DATASET EXCERPT START
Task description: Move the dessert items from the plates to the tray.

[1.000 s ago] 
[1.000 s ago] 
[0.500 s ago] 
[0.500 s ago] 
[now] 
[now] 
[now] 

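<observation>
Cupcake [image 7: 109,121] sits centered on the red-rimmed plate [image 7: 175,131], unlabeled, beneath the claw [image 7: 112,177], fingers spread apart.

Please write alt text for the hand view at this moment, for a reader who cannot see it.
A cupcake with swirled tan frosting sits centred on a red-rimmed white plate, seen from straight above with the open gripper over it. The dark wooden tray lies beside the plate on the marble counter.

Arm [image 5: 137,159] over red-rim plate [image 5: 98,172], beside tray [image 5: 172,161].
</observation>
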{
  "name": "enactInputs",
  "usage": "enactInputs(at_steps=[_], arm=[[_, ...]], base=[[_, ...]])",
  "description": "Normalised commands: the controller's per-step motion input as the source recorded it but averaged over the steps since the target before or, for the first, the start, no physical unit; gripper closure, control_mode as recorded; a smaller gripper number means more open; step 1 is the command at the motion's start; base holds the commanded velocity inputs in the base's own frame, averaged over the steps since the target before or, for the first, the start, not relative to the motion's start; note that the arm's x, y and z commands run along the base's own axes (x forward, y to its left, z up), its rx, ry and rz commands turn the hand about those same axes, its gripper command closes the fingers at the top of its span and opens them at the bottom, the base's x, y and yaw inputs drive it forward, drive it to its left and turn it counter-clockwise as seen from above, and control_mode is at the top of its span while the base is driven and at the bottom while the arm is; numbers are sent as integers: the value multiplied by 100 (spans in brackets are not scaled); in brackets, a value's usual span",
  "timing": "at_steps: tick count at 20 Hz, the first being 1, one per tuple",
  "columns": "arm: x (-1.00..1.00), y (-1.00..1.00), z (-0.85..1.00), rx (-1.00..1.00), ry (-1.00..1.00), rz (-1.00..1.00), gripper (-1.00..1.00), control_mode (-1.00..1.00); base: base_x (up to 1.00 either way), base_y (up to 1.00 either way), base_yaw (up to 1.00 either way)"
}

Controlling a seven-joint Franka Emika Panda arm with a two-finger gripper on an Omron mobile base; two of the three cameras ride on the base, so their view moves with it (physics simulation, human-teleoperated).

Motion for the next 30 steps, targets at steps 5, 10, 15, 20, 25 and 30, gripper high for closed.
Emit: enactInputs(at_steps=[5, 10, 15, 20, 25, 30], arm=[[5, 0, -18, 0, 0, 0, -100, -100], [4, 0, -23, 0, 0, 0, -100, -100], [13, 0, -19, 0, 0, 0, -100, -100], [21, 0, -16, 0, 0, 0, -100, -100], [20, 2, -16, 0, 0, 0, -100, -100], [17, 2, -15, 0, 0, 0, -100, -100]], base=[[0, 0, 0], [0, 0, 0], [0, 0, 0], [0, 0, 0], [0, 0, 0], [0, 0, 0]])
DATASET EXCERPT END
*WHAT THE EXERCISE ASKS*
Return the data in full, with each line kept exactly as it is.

*WRITTEN ANSWER*
Task description: Move the dessert items from the plates to the tray.

[1.000 s ago] 
[1.000 s ago] 
[0.500 s ago] 
[0.500 s ago] 
[now] 
[now] 
[now] 

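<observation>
Cupcake [image 7: 109,121] sits centered on the red-rimmed plate [image 7: 175,131], unlabeled, beneath the claw [image 7: 112,177], fingers spread apart.

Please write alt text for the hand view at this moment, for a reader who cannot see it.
A cupcake with swirled tan frosting sits centred on a red-rimmed white plate, seen from straight above with the open gripper over it. The dark wooden tray lies beside the plate on the marble counter.

Arm [image 5: 137,159] over red-rim plate [image 5: 98,172], beside tray [image 5: 172,161].
</observation>
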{
  "name": "enactInputs",
  "usage": "enactInputs(at_steps=[_], arm=[[_, ...]], base=[[_, ...]])",
  "description": "Normalised commands: the controller's per-step motion input as the source recorded it but averaged over the steps since the target before or, for the first, the start, no physical unit; gripper closure, control_mode as recorded; a smaller gripper number means more open; step 1 is the command at the motion's start; base holds the commanded velocity inputs in the base's own frame, averaged over the steps since the target before or, for the first, the start, not relative to the motion's start; note that the arm's x, y and z commands run along the base's own axes (x forward, y to its left, z up), its rx, ry and rz commands turn the hand about those same axes, its gripper command closes the fingers at the top of its span and opens them at the bottom, the base's x, y and yaw inputs drive it forward, drive it to its left and turn it counter-clockwise as seen from above, and control_mode is at the top of its span while the base is driven and at the bottom while the arm is; numbers are sent as integers: the value multiplied by 100 (spans in brackets are not scaled); in brackets, a value's usual span",
  "timing": "at_steps: tick count at 20 Hz, the first being 1, one per tuple",
  "columns": "arm: x (-1.00..1.00), y (-1.00..1.00), z (-0.85..1.00), rx (-1.00..1.00), ry (-1.00..1.00), rz (-1.00..1.00), gripper (-1.00..1.00), control_mode (-1.00..1.00); base: base_x (up to 1.00 either way), base_y (up to 1.00 either way), base_yaw (up to 1.00 either way)"
}

Controlling a seven-joint Franka Emika Panda arm with a two-finger gripper on an Omron mobile base; two of the three cameras ride on the base, so their view moves with it (physics simulation, human-teleoperated).

Motion for the next 30 steps, targets at steps 5, 10, 15, 20, 25 and 30, gripper high for closed.
Emit: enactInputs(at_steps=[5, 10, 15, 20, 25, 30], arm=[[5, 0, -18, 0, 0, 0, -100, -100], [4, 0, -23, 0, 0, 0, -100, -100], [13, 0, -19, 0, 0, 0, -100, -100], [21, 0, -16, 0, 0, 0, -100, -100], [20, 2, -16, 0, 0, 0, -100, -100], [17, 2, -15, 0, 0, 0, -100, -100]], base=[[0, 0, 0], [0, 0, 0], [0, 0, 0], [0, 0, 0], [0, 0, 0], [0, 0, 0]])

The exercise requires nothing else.